Along the same lines, I've always had problems with to kiss and to hug. I want to use embrasser in both cases, and "serrer dans les bras" just doesn't seem right. Could you please tell me what is actually used?
Thanks,
Kyle
ericat says
July 19, 2008
De rien, Bejebew and Kyle!
The possession can sometimes be used when referring to just a friend depending on the context, but if you’re ever in doubt, it’s better to go with un or une just to be safe.
I’ve always found which words to use for hugging to be a little foggy, too, Kyle!
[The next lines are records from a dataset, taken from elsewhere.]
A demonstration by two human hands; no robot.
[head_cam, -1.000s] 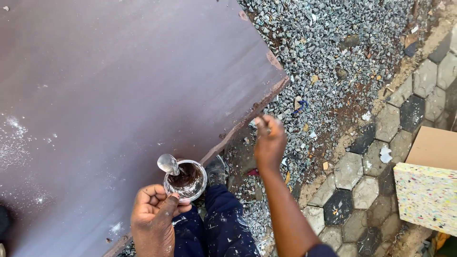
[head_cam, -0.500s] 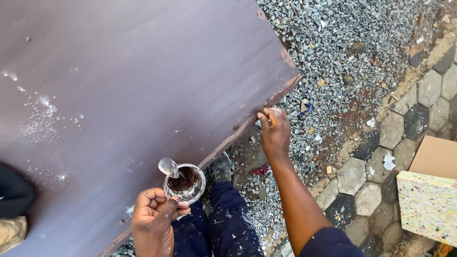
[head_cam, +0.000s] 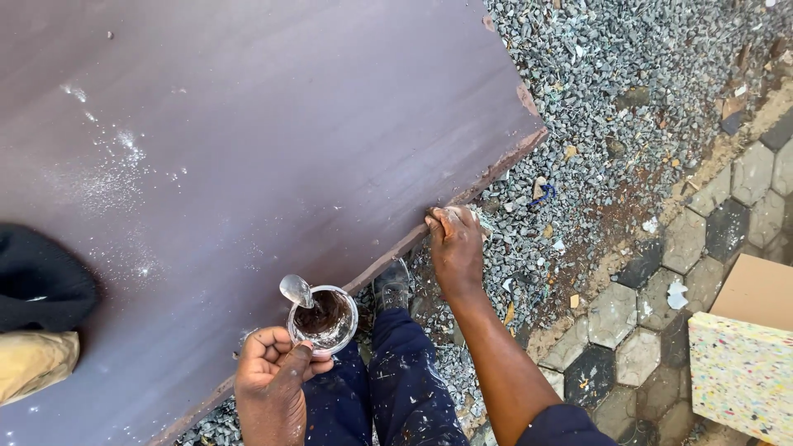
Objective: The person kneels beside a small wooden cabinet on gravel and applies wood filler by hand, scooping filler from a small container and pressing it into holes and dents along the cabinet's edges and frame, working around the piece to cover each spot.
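A small clear cup (head_cam: 324, 320) of dark brown paste sits upright in the left hand (head_cam: 271, 378), fingers curled round its lower wall, its mouth facing up and a shiny spoon (head_cam: 297, 291) leaning out of it toward the upper left. The cup hangs right over the near edge of a big dark purple-brown board (head_cam: 248, 149), whose raw reddish edge runs on a long slant from lower left to upper right. Farther up that same edge the right hand (head_cam: 453, 244) presses its fingertips against the board's rim; they look bunched close together, though whether they pinch anything is hard to tell from here. Between the two hands a paint-spattered blue trouser leg (head_cam: 396, 388) and a dark shoe (head_cam: 391, 285) stand tight against the board. White specks dust the board's left part, and a dark bundle (head_cam: 41, 277) lies at its far left. Right of the edge lies loose grey gravel (head_cam: 628, 74), then hexagonal paving (head_cam: 661, 289), with a speckled foam block (head_cam: 743, 372) and brown cardboard (head_cam: 756, 289) at the lower right corner
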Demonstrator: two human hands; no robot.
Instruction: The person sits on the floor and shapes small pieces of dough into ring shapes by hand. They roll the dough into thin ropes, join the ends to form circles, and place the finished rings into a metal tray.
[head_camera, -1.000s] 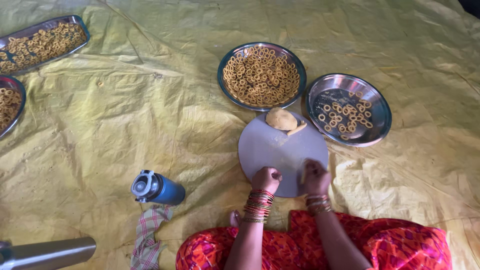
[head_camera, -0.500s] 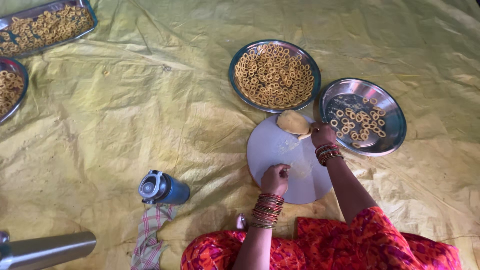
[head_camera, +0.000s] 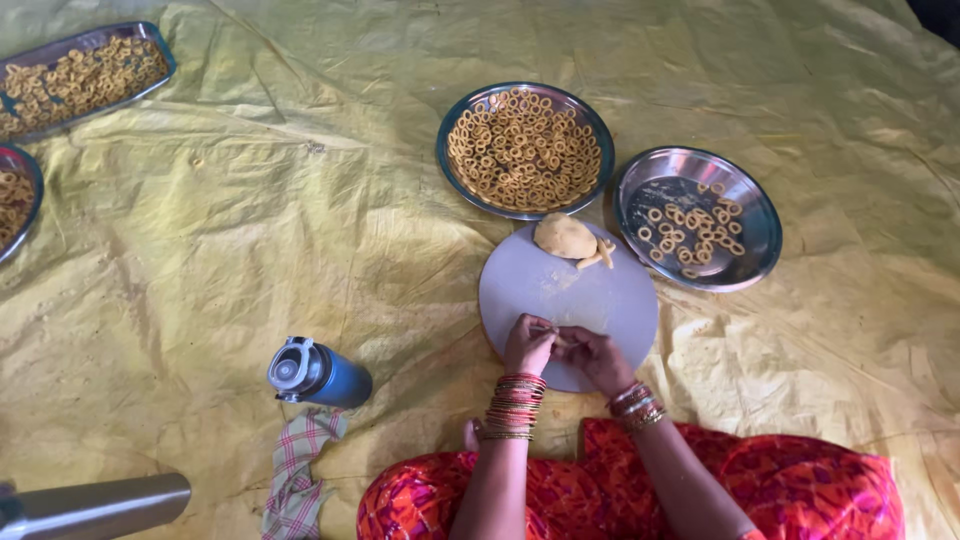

Maybe they don’t have a clear, easy equivalent because the French don’t tend to hug as much as us Anglophones and instead give the cheek kisses (faire la bise). Embrasser nowadays seems to mainly refer to kissing. Il m’a embrassé would be interpreted as “he kissed me.” And I probably wouldn’t tell someone je veux t’embrasser unless you’re planning on smooching them!
Serrer quelqu’un dans ses bras is one way, which seems to me to imply more of a solid embrace, maybe to comfort someone, for example. Faire un câlin is another way to say hug, which seems to be more like an affectionate cuddle.
auntie68 says
July 19, 2008
Very true, Erica. And yet at the same time, a simple "je t'embrasse" (or "je vous embrasse") is one of the deepest -- and richest -- non-sexual expressions that I know in French. To my non-native ear, it has almost exactly the same "ring" to it, as a simple "Take care!" said in the nicest possible way in English.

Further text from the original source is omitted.